Eventually this evening turns into a farce. He looks more and more uncomfortable and frightened. If he had a Fantastic Four power, he would have walked through the window and run. And run! I could not pinpoint his nervousness. Having a beer with a pretty girl? Knowing he has a girlfriend while the one at the table is not quite aware of it? Has a slight attraction and does not know what to do? Who knows…
As luck would have it, Liverpool saved his life. The Champions League was on tv at 20:30 and he could crawl away hoping my look would not destroy him in the process.
And that was öl night with Åke. What it says about Swedish males and males in general, I am not sure yet. But we’ll moving back in time of how this whole relationship unraveled at the seems and eventually imploded.

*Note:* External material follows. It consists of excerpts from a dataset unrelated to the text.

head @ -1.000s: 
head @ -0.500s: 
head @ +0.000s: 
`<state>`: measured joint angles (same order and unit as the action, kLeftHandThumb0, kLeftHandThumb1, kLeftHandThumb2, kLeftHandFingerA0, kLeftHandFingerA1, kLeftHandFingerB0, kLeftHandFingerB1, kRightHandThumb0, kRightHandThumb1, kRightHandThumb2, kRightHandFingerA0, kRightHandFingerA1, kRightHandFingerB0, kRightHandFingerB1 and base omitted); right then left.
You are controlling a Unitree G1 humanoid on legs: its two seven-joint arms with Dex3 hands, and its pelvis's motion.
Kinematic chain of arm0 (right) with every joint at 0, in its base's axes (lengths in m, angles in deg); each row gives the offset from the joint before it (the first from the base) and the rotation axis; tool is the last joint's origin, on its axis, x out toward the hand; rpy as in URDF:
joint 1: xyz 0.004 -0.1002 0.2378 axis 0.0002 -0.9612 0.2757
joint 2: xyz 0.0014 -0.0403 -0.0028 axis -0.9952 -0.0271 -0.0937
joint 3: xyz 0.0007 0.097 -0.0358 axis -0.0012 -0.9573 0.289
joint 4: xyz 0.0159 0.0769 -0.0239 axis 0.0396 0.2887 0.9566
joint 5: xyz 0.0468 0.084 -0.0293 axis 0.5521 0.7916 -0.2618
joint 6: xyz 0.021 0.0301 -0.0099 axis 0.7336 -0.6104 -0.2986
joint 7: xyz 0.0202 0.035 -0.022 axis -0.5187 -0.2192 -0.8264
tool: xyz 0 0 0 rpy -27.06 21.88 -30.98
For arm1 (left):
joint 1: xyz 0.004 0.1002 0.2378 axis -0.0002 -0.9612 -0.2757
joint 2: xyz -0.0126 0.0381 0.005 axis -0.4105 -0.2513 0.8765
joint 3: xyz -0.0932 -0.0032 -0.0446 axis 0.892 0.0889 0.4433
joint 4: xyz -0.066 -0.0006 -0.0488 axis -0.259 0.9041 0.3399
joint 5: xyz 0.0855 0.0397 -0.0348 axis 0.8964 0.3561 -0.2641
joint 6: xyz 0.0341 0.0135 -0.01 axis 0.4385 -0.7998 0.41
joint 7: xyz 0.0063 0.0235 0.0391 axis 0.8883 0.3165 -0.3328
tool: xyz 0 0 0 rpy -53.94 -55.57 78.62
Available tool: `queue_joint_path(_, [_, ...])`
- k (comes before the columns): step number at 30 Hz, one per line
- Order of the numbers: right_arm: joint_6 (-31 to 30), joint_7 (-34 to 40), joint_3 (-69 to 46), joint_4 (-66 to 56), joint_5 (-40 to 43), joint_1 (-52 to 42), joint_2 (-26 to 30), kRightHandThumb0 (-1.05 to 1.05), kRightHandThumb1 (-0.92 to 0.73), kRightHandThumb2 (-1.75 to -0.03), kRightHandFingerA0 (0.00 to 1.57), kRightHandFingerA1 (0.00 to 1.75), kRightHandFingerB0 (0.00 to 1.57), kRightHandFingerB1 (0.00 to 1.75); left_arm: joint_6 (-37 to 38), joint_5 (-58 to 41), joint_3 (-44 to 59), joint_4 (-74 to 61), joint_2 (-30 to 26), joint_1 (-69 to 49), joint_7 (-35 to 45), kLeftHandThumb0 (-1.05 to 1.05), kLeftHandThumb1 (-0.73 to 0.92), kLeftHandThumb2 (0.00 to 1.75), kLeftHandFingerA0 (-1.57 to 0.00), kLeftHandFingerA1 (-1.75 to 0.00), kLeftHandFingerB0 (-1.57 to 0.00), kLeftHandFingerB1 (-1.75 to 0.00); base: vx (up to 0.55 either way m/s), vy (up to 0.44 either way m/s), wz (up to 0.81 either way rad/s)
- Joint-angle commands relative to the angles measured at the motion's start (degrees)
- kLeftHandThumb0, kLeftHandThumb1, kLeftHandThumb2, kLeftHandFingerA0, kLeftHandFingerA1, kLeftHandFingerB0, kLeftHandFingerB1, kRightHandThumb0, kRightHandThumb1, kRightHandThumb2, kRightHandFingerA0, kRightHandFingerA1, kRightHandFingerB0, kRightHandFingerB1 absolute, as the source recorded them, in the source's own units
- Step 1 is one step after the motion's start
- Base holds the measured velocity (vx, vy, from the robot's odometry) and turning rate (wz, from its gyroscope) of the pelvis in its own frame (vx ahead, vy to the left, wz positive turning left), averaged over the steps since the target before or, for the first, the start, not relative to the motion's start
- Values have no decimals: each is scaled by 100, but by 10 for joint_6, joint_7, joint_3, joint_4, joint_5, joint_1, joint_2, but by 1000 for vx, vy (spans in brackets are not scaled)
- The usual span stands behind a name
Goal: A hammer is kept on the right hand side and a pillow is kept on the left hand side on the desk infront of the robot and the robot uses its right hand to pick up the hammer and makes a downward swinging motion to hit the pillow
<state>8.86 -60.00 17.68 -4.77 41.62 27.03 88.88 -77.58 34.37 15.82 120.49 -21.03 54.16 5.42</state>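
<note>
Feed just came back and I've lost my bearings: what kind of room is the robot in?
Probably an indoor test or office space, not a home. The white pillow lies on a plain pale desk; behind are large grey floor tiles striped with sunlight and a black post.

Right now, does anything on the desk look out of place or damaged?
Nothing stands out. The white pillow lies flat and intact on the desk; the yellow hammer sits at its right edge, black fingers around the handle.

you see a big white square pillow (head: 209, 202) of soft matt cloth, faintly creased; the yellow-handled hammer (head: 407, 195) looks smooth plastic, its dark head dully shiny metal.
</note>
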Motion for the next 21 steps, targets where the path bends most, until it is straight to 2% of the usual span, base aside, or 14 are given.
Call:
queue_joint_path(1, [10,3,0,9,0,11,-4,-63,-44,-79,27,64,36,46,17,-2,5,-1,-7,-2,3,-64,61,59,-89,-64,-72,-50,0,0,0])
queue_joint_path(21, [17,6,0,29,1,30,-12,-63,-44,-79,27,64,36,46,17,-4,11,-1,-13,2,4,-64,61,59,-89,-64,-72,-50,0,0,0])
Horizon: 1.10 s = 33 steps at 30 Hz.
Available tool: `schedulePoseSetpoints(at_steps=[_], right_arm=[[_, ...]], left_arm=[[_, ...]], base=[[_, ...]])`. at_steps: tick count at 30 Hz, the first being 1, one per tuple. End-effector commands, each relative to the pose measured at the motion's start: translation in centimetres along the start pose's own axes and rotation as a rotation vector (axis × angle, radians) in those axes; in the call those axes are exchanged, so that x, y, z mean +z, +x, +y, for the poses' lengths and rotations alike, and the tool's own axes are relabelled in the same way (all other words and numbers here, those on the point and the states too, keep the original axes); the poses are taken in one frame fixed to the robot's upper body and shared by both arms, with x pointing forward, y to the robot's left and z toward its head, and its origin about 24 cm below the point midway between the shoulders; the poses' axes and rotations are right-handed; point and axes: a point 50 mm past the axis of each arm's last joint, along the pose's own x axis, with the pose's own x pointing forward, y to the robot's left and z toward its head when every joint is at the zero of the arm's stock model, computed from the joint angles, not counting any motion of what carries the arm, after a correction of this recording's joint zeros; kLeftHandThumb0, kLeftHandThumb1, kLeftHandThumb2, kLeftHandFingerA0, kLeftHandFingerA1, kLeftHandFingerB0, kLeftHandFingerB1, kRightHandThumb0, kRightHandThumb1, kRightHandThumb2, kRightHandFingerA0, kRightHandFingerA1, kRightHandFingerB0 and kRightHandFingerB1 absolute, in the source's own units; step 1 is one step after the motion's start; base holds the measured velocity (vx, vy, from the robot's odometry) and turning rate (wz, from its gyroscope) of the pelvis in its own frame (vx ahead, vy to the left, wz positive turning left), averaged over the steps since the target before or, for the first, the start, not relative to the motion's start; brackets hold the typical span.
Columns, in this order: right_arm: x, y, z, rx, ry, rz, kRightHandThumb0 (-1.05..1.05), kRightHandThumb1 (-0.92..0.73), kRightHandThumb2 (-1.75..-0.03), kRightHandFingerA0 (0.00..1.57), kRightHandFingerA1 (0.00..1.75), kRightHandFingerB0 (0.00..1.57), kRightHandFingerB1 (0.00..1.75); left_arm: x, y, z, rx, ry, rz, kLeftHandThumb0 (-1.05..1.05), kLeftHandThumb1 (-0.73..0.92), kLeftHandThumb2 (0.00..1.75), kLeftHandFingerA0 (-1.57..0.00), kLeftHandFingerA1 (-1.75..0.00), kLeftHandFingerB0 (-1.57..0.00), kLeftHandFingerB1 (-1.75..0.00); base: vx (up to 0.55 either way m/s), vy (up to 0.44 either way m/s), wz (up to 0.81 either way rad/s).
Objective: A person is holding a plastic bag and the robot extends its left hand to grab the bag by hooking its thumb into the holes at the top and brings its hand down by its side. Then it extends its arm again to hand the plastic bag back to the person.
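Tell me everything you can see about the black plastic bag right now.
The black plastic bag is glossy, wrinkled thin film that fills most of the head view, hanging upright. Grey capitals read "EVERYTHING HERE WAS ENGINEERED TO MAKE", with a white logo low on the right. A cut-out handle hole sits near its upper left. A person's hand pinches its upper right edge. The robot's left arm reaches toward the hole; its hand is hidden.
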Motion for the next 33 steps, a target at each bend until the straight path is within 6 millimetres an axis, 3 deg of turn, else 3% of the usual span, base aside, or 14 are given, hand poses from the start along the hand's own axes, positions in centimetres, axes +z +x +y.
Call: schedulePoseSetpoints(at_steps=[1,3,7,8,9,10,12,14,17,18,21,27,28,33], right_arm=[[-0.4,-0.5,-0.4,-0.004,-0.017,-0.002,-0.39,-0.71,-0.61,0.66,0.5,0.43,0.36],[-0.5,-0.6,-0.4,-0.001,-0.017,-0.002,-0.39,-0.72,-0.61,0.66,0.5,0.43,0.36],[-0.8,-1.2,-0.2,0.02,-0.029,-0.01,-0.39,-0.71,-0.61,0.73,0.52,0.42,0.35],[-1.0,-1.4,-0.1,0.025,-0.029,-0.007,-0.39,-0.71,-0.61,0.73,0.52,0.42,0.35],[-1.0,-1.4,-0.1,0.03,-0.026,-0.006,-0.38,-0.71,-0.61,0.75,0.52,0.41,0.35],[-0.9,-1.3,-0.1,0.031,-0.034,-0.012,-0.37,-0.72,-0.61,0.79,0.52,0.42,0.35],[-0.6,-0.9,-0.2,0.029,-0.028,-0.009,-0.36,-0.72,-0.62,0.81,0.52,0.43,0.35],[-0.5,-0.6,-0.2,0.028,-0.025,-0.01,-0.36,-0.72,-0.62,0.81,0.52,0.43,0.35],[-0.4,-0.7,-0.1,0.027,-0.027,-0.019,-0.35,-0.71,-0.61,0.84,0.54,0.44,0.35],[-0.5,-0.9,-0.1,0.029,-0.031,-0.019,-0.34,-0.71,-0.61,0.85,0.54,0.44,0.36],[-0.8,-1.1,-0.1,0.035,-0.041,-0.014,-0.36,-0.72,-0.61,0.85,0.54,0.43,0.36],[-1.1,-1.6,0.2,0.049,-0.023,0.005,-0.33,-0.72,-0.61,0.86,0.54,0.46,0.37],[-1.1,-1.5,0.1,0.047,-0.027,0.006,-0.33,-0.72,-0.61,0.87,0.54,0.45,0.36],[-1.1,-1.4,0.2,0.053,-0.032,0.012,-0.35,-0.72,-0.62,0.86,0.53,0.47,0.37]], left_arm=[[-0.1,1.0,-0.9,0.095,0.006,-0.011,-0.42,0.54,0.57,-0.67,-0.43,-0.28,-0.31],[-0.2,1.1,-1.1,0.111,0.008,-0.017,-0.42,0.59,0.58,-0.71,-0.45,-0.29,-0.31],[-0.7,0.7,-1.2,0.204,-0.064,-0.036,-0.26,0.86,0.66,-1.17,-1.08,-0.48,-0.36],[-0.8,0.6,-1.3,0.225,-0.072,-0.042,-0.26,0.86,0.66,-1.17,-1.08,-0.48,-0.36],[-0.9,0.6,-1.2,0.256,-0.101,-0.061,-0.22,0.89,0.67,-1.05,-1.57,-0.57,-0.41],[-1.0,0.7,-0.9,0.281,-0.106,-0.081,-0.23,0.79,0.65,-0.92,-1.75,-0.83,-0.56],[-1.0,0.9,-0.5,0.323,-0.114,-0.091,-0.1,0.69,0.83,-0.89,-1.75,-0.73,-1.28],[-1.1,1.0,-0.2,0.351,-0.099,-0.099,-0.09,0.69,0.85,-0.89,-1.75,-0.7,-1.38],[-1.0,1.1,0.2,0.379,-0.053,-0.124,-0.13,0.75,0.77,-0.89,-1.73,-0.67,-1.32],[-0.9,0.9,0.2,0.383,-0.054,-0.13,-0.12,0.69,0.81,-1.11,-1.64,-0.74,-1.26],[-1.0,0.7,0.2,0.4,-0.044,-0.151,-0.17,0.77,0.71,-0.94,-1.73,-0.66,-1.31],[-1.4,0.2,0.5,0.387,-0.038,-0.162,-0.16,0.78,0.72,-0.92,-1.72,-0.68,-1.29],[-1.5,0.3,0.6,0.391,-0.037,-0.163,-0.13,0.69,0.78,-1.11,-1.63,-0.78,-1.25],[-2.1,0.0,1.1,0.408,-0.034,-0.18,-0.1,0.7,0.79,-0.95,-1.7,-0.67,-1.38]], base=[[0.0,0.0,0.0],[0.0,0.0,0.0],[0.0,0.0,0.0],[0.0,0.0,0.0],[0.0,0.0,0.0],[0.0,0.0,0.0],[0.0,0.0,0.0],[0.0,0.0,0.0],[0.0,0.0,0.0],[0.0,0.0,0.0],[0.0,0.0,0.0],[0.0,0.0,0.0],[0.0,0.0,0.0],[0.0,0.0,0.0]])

PS- I should make it clear I am not here to bash him. He was not a bad person or an ass to me during the six months of online confusion (btw, we met each other in person first). It was a learning experience. He admitted being attracted to me and liking me too. But then he was clueless; clueless that I was always attracted to him even though we both saw different people; clueless about flirting that was misinterpreted by me; clueless that being overly helpful is a sign of attraction (no such thing as a free lunch). Though sadly, being clueless is more damaging than being malicious. And maybe distance and time too…
Clarification: I should mention that though I had a deep crush on Åke, I knew it would have never worked out. I had blind optimism that there was still a spark and that maybe the sun, moon, stars, planets, galaxies would have aligned themselves. They didn’t of course and that is for me to accept. What was most hurtful however was being flirted with (knowingly or unknowingly on his end) for a long period when intentions were never there. I can be heartbroken but I don’t like being a made fool out of.


Swedes do fear a little human interation sometimes don’t they. Good thing for booze and sports.
Someone needs to give those swedes some color…and maybe a Stella Artois
Mhmhm Stella Artois
I felt like I was at church reading this entry!! Yelling out “YES!!!” , “ARE YOU KIDDING ME!!!?!?!!?” and “I KNOW!!!” Ahhhhh why are swedish boys like this? And the eye contact thing is soooooo true!!! As well as all the damed ass pointless questions!! It feels so good not to be the only one that has experienced this :) Thanks!
Jaqueline, you are definitely not alone! As Hairy pointed out, some Swedes fear real human interactions. I think, some are just very confused and cannot express their feelings in a productive manner. =)
I agree wtih you Jaqueline. I was laughing at work reading this. Swedish men never want to talk about anything. I mean i’ve been dating this guy forever and I still have never herad anything of his friends from Sweden or his family. It’s really strange to me since I’m so open with everything.
This sounds like something American men do too. And men everywhere. Men are just clueless like that. I can’t count how many similar stories I have heard from girl friends (and I’m sure I’ve been through this myself at least once)…. Ok, I admit I have also exhibited behaviour just like this towards a guy so I’m not that innocent myself. In any case, I stopped believing in online flirting meaning anything after high school. Being attracted to members of the opposite sex while you have a boyfriend/girlfriend is totally normal. I’ve totally flirted with guys (at least to an innocent, harmless degree) who I found attractive while I had a boyfriend at the time. Flirting and talking is one thing though—once anyone makes physical advances or inappropriate sex jokes, it’s not very excusable.